Quoi ? 115 000 seringues ! Elle m’a expliqué que les gens viennent au centre pour se sentir moins seuls et qu’en utilisant les stations un processus de prévention était automatiquement enclenché. En somme, ils ne les laissent pas consommer, repartir avec du matériel et merci bonsoir. C’est encadré et supervisé. En marchant vers la sortie, elle a dit quelque chose qui a rallumé ma curiosité.

« On n’a pas eu de plaintes, ça ne dérange pas le voisinage », a-t-elle conclu.

J’en étais pas si sûre…

Dernier arrêt

Le dépanneur Le Relais Saguenay est à 100 mètres à pied du Service de travail de rue. Maxim Tremblay. Il travaille au dépanneur depuis environ un mois. Dans le fond, son bâton de baseball est là au cas où… Il m’a aidée à comprendre ce que je cherchais depuis lundi matin. « On a tous nos problèmes, toi, moi, eux, c’est sûr qu’ils brassent, mais ils ne nous veulent pas de mal », m’a-t-il confié. Ça a donné beaucoup de sens à ce que je cherchais depuis lundi matin.

Maxim côtoie la clientèle du centre de prévention des surdoses au quotidien à son dépanneur.

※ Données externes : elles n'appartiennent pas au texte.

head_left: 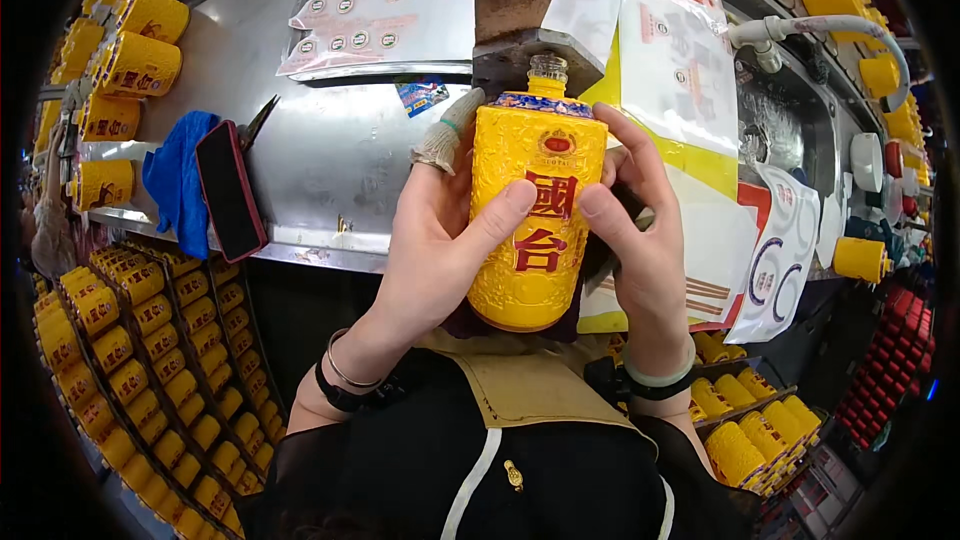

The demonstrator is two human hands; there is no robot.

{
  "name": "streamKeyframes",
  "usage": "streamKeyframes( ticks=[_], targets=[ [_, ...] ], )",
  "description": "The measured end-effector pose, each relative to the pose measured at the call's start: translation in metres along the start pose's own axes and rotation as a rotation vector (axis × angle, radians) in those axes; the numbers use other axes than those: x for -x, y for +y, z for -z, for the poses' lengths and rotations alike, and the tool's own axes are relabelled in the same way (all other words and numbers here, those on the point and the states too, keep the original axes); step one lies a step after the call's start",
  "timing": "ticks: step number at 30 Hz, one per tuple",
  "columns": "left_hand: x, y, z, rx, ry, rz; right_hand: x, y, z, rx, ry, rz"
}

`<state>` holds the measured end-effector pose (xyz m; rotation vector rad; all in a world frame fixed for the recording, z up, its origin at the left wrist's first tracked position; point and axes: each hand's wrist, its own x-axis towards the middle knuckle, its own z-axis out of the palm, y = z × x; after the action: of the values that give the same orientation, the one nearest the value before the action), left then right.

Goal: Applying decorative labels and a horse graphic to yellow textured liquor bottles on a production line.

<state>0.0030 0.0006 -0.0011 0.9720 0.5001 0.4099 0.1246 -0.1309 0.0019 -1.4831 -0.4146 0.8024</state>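
Observation:
A yellow embossed bottle [512, 290] stands upright in the picture between my two hands. Large dark red characters and a small red-gold emblem mark its front, a blue patterned band circles its shoulder, and its clear glass neck is uncapped. My left hand [432, 235] holds its left side, the thumb lying on the front; a knitted cloth sleeve [437, 147] covers the index finger. My right hand [648, 225] grips the right side, thumb near the characters and index fingertip at the shoulder band. The other fingers are partly hidden behind the bottle.
Clear decal sheets [385, 5] lie on the metal bench, more [680, 60] at right beside a sink [800, 130] with a pale tap [790, 28]. At left are a phone [235, 195], a blue cloth [172, 175] and a dark pointed tool [262, 120]. Yellow bottles [128, 380] fill racks.

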Motion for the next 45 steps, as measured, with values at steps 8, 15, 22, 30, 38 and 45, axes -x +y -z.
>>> streamKeyframes(
  ticks=[8,15,22,30,38,45],
  targets=[
    [-0.001,-0.001,-0.011,-0.171,0.023,-0.038,-0.007,-0.022,0.034,0.05,0.053,0.15],
    [-0.002,-0.003,-0.011,-0.224,0.046,-0.054,-0.035,-0.068,0.036,0.623,-0.039,0.729],
    [-0.001,-0.004,-0.009,-0.246,0.063,-0.009,-0.039,-0.088,-0.002,0.911,-0.244,0.821],
    [0.006,-0.003,-0.003,-0.298,-0.052,-0.006,-0.032,-0.083,-0.001,0.893,-0.287,0.768],
    [0.027,-0.001,0.008,-0.197,-0.15,0.052,-0.013,-0.062,0.024,1.05,-0.311,1.092],
    [0.036,0.003,0.025,-0.283,-0.294,-0.054,0.024,-0.037,0.039,0.729,-0.388,0.943]
  ],
)
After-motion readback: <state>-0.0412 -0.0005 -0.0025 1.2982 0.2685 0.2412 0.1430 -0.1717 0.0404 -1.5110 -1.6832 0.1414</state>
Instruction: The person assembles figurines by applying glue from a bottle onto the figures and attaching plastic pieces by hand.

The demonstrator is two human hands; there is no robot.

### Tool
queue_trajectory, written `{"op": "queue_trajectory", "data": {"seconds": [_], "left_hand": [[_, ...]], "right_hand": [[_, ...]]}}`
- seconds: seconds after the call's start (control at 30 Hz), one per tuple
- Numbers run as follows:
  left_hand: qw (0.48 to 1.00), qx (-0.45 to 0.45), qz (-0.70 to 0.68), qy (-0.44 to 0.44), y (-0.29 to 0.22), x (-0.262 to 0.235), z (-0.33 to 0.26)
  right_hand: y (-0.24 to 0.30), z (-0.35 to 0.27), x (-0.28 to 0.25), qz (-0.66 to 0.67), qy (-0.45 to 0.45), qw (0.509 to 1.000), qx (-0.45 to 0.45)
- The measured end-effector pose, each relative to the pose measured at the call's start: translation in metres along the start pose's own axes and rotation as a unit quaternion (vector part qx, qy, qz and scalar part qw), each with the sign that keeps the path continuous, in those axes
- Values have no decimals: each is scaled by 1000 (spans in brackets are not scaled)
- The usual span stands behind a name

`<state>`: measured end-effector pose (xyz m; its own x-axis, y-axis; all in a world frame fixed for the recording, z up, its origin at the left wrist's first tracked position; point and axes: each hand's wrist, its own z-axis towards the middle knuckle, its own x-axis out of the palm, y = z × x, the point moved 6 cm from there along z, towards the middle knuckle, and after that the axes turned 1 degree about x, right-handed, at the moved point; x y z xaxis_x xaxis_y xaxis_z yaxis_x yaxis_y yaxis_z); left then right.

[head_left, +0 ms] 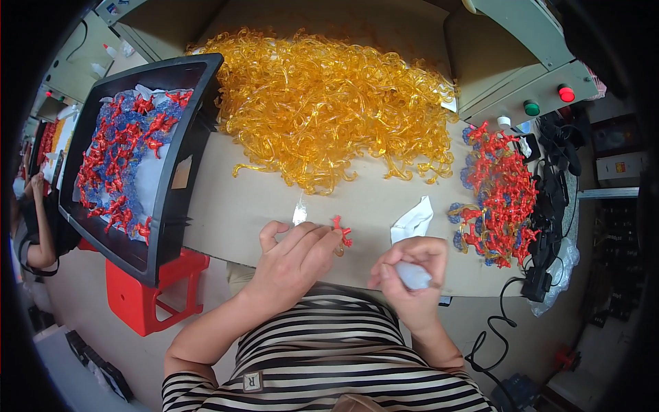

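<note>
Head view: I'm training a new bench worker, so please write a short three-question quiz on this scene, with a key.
1. Which hand holds the whitish object?
2. True or false: every piece in the black tray is yellow.
3. Which colour is the largest pile on the table: A) blue, B) yellow, C) green?

Key:
1. The right hand.
2. False; the black tray holds red and blue pieces.
3. B; the yellow pile is largest.
</note>
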<state>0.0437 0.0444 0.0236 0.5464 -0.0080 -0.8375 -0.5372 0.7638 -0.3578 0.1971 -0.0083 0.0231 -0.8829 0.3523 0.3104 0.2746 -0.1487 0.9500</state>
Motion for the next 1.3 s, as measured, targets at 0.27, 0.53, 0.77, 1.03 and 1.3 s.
{"op": "queue_trajectory", "data": {"seconds": [0.27, 0.53, 0.77, 1.03, 1.3], "left_hand": [[1000, 13, 7, 15, 0, 3, -1], [999, 22, 35, 27, -4, 5, -1], [998, 33, 55, 23, -7, 5, 1], [997, 48, 60, 27, -9, 5, 7], [995, 52, 80, 20, -12, 5, 8]], "right_hand": [[-10, 7, 25, -366, 85, 923, -85], [-17, 5, 23, -363, 49, 930, -43], [-22, 5, 23, -371, 51, 927, -4], [-24, 4, 18, -357, 35, 933, 4], [-27, 5, 16, -362, 34, 931, 26]]}}
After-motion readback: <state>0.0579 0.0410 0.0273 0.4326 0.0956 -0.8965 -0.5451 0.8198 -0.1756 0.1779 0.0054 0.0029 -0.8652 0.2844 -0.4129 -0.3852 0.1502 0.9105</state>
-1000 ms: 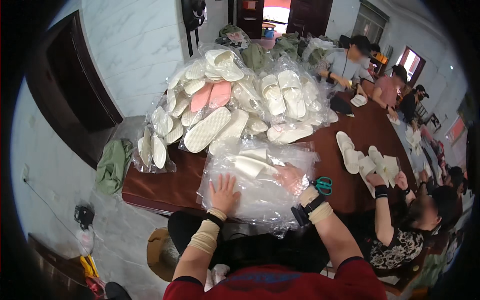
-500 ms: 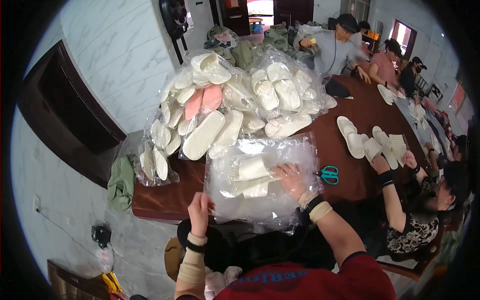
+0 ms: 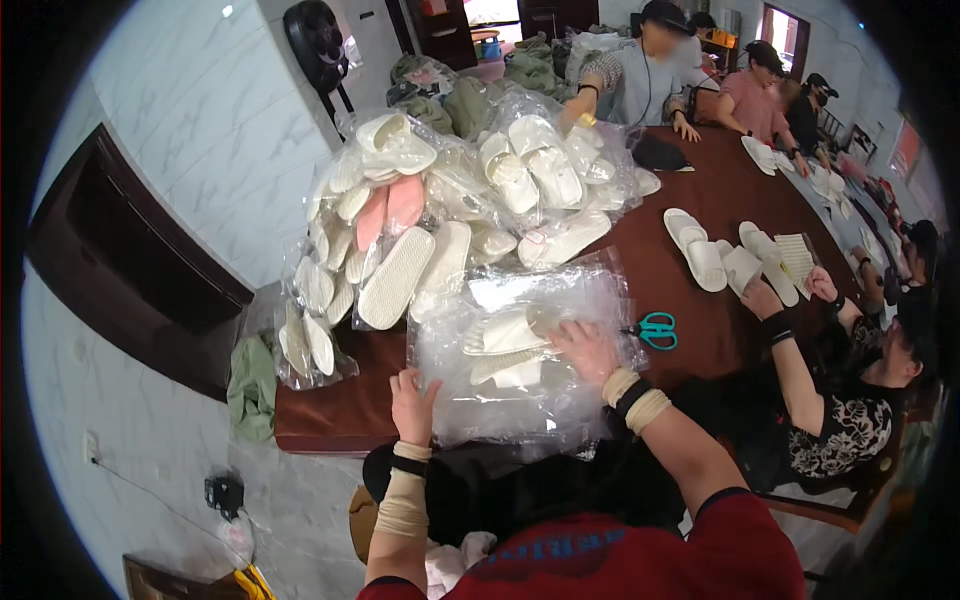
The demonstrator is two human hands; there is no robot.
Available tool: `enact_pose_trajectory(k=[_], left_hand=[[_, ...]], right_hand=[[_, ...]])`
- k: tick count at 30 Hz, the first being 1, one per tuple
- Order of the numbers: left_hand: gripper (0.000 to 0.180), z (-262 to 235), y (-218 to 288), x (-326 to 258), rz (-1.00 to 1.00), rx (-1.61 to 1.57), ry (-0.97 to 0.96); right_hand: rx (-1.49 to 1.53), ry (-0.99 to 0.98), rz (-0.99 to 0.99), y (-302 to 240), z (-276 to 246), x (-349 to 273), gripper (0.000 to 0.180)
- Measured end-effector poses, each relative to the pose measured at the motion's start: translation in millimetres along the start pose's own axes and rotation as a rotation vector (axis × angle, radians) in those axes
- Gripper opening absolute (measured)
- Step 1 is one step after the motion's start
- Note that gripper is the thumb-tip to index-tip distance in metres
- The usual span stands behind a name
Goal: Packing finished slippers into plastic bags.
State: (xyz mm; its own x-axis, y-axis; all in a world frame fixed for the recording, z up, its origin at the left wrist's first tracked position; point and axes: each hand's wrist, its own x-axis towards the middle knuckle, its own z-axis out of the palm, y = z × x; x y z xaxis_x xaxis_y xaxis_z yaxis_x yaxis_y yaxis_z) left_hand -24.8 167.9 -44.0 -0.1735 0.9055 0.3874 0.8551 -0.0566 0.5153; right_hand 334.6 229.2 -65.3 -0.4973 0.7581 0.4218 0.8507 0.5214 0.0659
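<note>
A pair of white slippers (image 3: 502, 333) lies in a stack of clear plastic bags (image 3: 450, 400) in front of me. My right hand (image 3: 587, 350) rests on the plastic at the slippers' right end, fingers stretched out. Beside the bags' left edge is my left hand (image 3: 412, 408), its thumb and fingers apart with nothing visible between them. Just right of the bags lie teal-handled scissors (image 3: 657, 331), their blades partly covered by plastic.
Beyond the bags is a heap of bagged white slippers (image 3: 398, 275) with one pink pair (image 3: 388, 210). Loose white slippers (image 3: 695, 250) lie on the brown-covered table (image 3: 650, 285), where a co-worker's hand (image 3: 762, 300) touches one. Other people stand or sit along the far right.
My left hand's closed fingers have come apart at the bags' left edge. My right hand stays on the slippers. The view has shifted slightly, and the far co-worker's arm has lowered toward the heap.
</note>
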Motion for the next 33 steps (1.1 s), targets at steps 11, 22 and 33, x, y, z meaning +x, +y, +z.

En parlant avec Maxim, j’ai compris certaines choses. Personne n’a le pouvoir de miraculeusement les faire arrêter de consommer. Ce n’est pas mieux justement de les encadrer ? J’ai réalisé que ces personnes-là veulent juste parler, elles veulent se sentir moins seules. Chose certaine, un entre-deux devra être déterminé pour le bien-être des animaliers, des casiers, des usagers et du quartier.